## [ASSIGNMENT]
Copying rule for the data below: pictures stay out, and only the lines from the one with "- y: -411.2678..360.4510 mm" down to the one with "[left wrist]", inclusive, are repeated exactly.

Recorded data
# # # # #

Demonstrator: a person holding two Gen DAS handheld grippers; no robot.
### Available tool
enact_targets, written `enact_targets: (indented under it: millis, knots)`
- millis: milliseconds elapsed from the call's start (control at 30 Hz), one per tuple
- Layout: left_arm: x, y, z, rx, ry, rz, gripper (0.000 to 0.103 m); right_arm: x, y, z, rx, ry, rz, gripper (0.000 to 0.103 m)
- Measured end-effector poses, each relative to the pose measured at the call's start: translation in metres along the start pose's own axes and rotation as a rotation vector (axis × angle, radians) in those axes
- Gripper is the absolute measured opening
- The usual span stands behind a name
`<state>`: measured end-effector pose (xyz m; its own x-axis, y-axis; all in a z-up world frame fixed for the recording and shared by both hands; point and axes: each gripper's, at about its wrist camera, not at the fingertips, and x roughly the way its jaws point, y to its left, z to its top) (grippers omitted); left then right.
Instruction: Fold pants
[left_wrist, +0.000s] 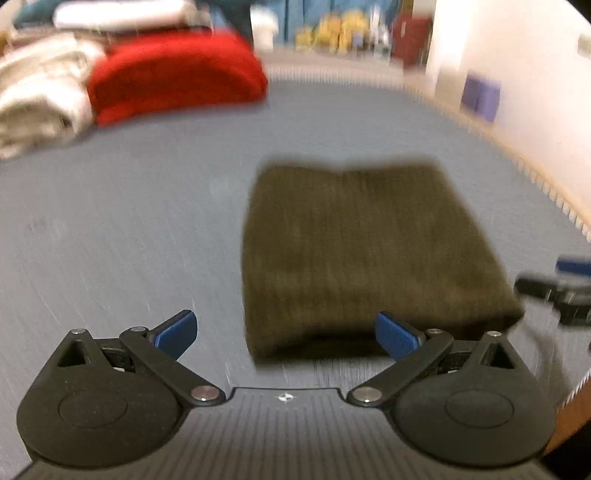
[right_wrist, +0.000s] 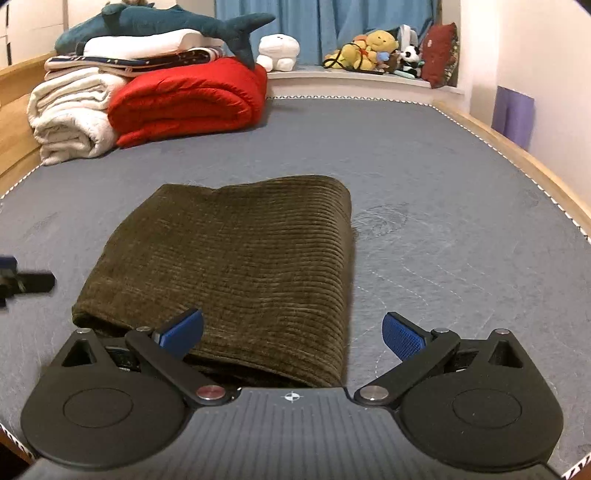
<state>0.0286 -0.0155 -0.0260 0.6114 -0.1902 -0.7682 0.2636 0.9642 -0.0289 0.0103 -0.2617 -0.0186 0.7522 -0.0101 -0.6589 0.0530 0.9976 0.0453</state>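
Both the left gripper (left_wrist: 286, 332) and right gripper (right_wrist: 293, 332) are held spread wide, empty. Olive corduroy pants (right_wrist: 236, 266), folded compactly, lie on the grey mattress (right_wrist: 424, 166) ahead. Soft, thick and limp, they are best pinched at the near folded edge.

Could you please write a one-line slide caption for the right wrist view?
Open right gripper poised over folded brown corduroy pants on a grey mattress.
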Motion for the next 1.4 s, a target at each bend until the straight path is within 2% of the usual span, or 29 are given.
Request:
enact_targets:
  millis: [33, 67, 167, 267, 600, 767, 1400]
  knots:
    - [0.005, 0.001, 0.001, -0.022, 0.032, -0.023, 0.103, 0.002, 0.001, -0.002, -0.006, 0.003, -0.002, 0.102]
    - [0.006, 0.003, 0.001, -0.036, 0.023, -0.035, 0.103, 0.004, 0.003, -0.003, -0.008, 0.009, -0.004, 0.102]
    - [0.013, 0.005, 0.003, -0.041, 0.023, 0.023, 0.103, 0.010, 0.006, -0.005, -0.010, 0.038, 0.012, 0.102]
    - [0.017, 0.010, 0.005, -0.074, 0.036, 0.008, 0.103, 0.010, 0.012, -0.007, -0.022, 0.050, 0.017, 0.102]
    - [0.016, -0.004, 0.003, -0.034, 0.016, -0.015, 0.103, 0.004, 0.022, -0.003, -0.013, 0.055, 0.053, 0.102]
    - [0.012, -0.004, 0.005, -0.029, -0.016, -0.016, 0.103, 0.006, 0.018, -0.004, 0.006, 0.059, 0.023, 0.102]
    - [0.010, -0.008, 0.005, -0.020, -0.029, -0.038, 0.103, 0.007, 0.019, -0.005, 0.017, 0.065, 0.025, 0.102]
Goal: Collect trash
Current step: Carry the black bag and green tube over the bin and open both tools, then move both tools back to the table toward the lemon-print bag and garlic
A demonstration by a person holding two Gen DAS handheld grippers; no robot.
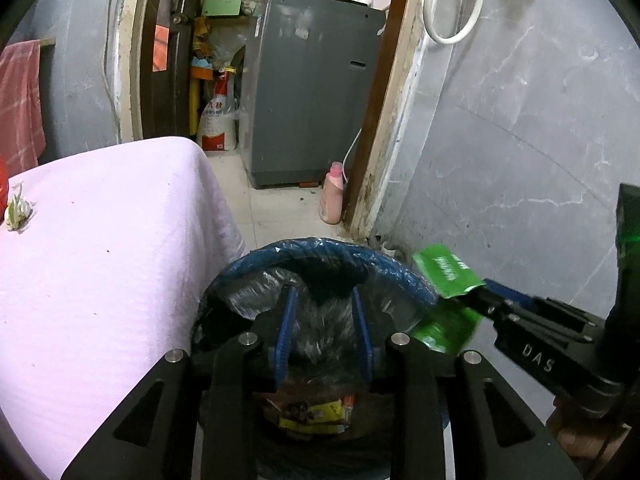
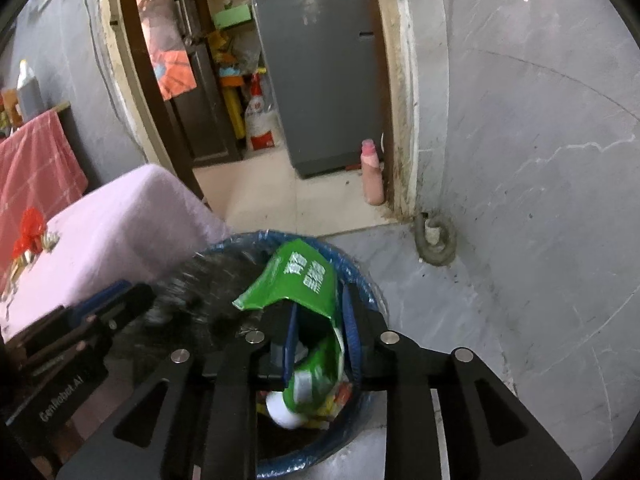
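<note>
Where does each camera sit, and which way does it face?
Left wrist: on the left gripper, angled down into the blue-rimmed plastic-lined trash bin; its fingers show.
Right wrist: on the right gripper, angled down over the bin; a crumpled green plastic wrapper lies between its fingers.
Both share bin, wrapper, pink-cloth table.

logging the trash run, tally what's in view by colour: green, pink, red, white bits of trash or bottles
green wrapper: 1
pink bottle: 1
red wrapper scrap on the table: 1
white crumpled scrap on the table: 1
total: 4
</note>
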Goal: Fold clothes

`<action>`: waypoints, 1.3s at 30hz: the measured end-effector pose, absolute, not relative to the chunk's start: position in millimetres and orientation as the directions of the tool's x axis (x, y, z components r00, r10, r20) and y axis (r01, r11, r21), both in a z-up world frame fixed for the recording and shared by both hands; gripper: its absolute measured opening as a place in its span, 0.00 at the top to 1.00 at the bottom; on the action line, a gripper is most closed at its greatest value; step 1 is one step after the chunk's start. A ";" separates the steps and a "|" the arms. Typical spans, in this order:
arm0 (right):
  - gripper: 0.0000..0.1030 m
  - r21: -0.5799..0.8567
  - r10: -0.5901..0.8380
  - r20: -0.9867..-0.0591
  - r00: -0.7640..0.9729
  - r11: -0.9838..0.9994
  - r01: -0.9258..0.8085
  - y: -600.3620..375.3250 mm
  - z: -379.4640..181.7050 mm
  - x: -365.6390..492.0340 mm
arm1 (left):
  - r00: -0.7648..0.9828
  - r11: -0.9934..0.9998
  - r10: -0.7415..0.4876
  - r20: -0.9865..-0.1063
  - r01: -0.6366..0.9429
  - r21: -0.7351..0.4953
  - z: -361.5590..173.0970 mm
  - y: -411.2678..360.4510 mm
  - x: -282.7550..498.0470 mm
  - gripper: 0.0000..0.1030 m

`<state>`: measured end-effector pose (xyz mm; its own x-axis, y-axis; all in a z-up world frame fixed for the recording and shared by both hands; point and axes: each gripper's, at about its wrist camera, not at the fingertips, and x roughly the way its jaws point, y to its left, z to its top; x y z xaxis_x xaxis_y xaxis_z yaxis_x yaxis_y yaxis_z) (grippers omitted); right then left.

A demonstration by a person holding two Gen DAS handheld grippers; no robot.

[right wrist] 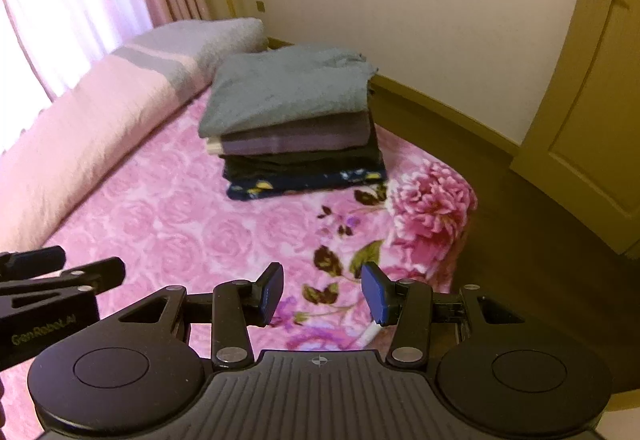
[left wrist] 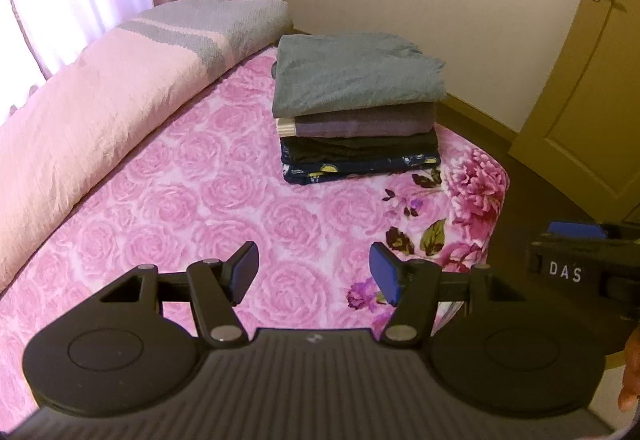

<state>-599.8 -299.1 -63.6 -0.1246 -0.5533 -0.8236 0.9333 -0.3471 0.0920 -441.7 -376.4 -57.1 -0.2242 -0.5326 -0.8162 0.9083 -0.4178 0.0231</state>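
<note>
A stack of folded clothes (left wrist: 356,108) (right wrist: 296,124) rests at the far end of the bed, with a grey-green piece on top, a purple one beneath, then black and navy patterned ones. My left gripper (left wrist: 314,274) hovers over the pink rose bedspread (left wrist: 192,208), well short of the stack, its blue pads wide apart and nothing between them. My right gripper (right wrist: 322,294) hangs over the bedspread's (right wrist: 168,224) flowered near corner, jaws apart and empty. Each gripper shows at the edge of the other's view.
A rolled pink quilt (left wrist: 80,120) with a grey blanket (left wrist: 224,20) lies along the bed's left side by the curtains. The bed edge (left wrist: 492,208) drops to dark floor on the right. A closed door (left wrist: 592,88) stands at the right, a cream wall behind.
</note>
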 end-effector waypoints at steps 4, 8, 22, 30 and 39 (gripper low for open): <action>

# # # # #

## [WRITTEN REPLY]
  - y: -411.2678..360.4510 mm
  - x: -282.7550..498.0470 mm
  - gripper: 0.0000..0.1030 m

`<state>`: measured end-effector pose (xyz mm; its own x-axis, y-axis; all in a z-up world frame fixed for the recording and shared by both hands; point and axes: each gripper's, at about its wrist camera, not at the fingertips, and x roughly the way its jaws point, y to its left, z to its top; x y z xaxis_x xaxis_y xaxis_z yaxis_x yaxis_y yaxis_z) (grippers omitted); right then left.

A demonstration by a person holding two Gen DAS handheld grippers; no robot.

[right wrist] 
[left wrist] 

Nothing else remains to be done for this exercise.